Re: [PATCH v1 5/5] sbm: SandBox Mode documentation

From: Petr Tesařík
Date: Wed Feb 14 2024 - 10:02:27 EST


On Wed, 14 Feb 2024 15:01:25 +0100
Greg Kroah-Hartman <gregkh@xxxxxxxxxxxxxxxxxxx> wrote:

> On Wed, Feb 14, 2024 at 05:30:53AM -0800, Andrew Morton wrote:
> > On Wed, 14 Feb 2024 12:30:35 +0100 Petr Tesarik <petrtesarik@xxxxxxxxxxxxxxx> wrote:
> >
> > > +Although data structures are not serialized and deserialized between kernel
> > > +mode and sandbox mode, all directly and indirectly referenced data structures
> > > +must be explicitly mapped into the sandbox, which requires some manual effort.
> >
> > Maybe I'm missing something here, but...
> >
> > The requirement that the sandboxed function only ever touch two linear
> > blocks of memory (yes?) seems a tremendous limitation. I mean, how can
> > the sandboxed function call kmalloc()? How can it call any useful
> > kernel functions? They'll all touch memory which lies outside the
> > sandbox areas?
> >
> > Perhaps a simple but real-world example would help clarify.
>
> I agree, this looks like an "interesting" framework, but we don't add
> code to the kernel without a real, in-kernel user for it.
>
> Without such a thing, we can't even consider it for inclusion as we
> don't know how it will actually work and how any subsystem would use it.
>
> Petr, do you have an user for this today?

Hi Greg & Andrew,

your observations is correct. In this form, the framework is quite
limited, and exactly this objections was expected. You have even
spotted one of the first enhancements I tested on top of this framework
(dynamic memory allocation).

The intended use case is code that processes untrusted data that is not
properly sanitized, but where performance is not critical. Some
examples include decompressing initramfs, loading a kernel module. Or
decoding a boot logo; I think I've noticed a vulnerability in another
project recently... ;-)

Of course, even decompression needs dynamic memory. My plan is to
extend the mechanism.
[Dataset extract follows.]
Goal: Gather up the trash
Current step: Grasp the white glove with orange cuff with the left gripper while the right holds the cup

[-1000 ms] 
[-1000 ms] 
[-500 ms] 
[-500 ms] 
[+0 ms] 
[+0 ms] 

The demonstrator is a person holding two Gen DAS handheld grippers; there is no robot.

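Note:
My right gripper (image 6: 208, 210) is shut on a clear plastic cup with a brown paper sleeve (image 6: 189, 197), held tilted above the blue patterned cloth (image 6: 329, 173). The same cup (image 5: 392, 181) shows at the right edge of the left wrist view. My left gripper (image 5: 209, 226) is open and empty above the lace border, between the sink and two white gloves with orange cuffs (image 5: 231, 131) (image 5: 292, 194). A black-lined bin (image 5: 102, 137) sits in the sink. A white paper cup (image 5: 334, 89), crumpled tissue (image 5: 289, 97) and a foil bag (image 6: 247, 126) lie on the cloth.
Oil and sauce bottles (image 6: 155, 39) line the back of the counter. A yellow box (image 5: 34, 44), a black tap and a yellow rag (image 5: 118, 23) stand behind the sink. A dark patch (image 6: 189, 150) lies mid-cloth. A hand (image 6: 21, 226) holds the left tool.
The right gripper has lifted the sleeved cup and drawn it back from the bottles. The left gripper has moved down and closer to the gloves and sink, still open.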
Right now I'm mapping all of kernel text into the
sandbox. Later, I'd like to decompose the text section too. The pages
which contain sandboxed code should be mapped, but rest of the kernel
should not. If the sandbox tries to call kmalloc(), vmalloc(), or
schedule(), the attempt will generate a page fault. Sandbox page faults
are already intercepted, so handle_sbm_call() can decide if the call
should be allowed or not. If the sandbox policy says ALLOW, the page
fault handler will perform the API call on behalf of the sandboxed code
and return results, possibly with some post-call action, e.g. map some
more pages to the address space.

The fact that all communication with the rest of the kernel happens
through CPU exceptions is the reason this mechanism is unsuitable for
performance-critical applications.

OK, so why didn't I send the whole thing?

Decomposition of the kernel requires many more changes, e.g. in linker
scripts. Some of them depend on this patch series. Before I go and
clean up my code into something that can be submitted, I want to get
feedback from guys like you, to know if the whole idea would be even
considered, aka "Fail Fast".

Petr T